Go to the line that includes "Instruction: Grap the" and retype it, then every line after it to the end of the data, adding nothing.

◆ ◆ ◆ ◆ ◆

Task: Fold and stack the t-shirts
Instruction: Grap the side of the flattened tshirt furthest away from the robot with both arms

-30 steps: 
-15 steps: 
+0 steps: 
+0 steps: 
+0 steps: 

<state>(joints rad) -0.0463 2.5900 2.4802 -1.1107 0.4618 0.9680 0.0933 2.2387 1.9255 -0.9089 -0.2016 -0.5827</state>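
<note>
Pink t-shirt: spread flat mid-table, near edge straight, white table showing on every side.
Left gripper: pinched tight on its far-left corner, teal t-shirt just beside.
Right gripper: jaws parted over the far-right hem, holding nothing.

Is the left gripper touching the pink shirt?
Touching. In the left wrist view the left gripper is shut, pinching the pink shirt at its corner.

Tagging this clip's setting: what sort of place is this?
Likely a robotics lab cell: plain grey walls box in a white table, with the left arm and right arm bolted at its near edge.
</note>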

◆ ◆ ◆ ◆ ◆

◆ Solution ◆
Instruction: Grap the side of the flattened tshirt furthest away from the robot with both arms

-30 steps: 
-15 steps: 
+0 steps: 
+0 steps: 
+0 steps: 

<state>(joints rad) -0.0463 2.5900 2.4802 -1.1107 0.4618 0.9680 0.0933 2.2387 1.9255 -0.9089 -0.2016 -0.5827</state>
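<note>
Pink t-shirt: spread flat mid-table, near edge straight, white table showing on every side.
Left gripper: pinched tight on its far-left corner, teal t-shirt just beside.
Right gripper: jaws parted over the far-right hem, holding nothing.

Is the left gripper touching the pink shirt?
Touching. In the left wrist view the left gripper is shut, pinching the pink shirt at its corner.

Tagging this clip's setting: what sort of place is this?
Likely a robotics lab cell: plain grey walls box in a white table, with the left arm and right arm bolted at its near edge.
</note>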

The full output has already been given.